#### [EXERCISE AIM]
Your answer must be only the lines below from the one containing "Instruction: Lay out" through the one containing "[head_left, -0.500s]", copied exactly, with the pictures left out.

#### [RECORDED INFORMATION]
+ + + +
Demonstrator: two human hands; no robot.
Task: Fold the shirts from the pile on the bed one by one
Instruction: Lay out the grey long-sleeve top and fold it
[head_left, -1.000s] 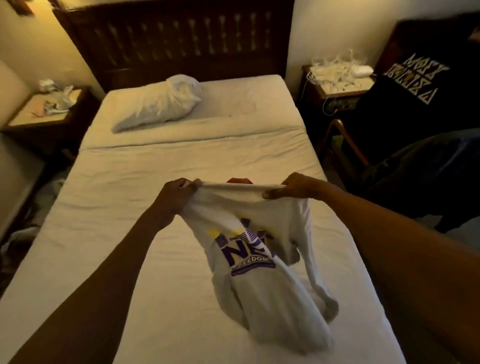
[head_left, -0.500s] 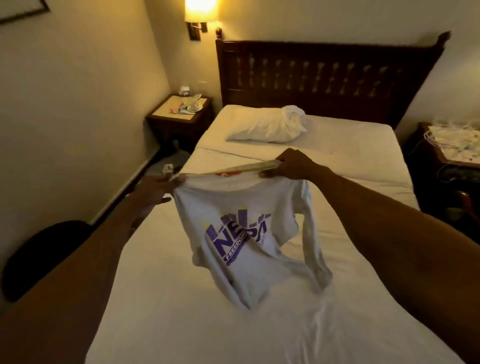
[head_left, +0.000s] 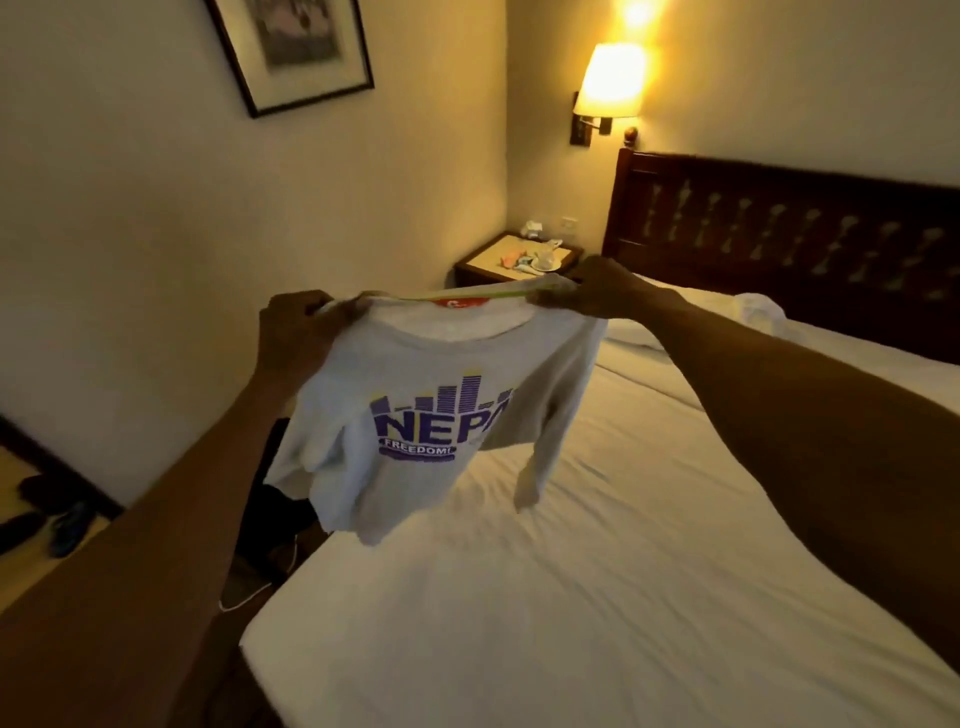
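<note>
A white T-shirt (head_left: 415, 374) with a purple and yellow print hangs in the air over the left edge of the bed (head_left: 597, 597). My left hand (head_left: 296, 332) grips its left shoulder. My right hand (head_left: 592, 288) grips its right shoulder, so the neckline is stretched between them with a red label showing. One sleeve dangles at the right. The shirt's lower hem hangs free just above the sheet. No pile of shirts is in view.
A dark wooden headboard (head_left: 789, 234) and a pillow (head_left: 761, 312) are at the far right. A nightstand (head_left: 519, 260) with small items stands in the corner under a lit wall lamp (head_left: 610, 83). Shoes (head_left: 47, 519) lie on the floor at left.
Both hands lifted the shirt clear of the sheet and swung it left toward the bed's left edge. My view turned left with it; the chair and right nightstand left the frame.
</note>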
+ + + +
#### [ANSWER BOX]
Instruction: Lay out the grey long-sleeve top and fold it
[head_left, -1.000s] 
[head_left, -0.500s] 

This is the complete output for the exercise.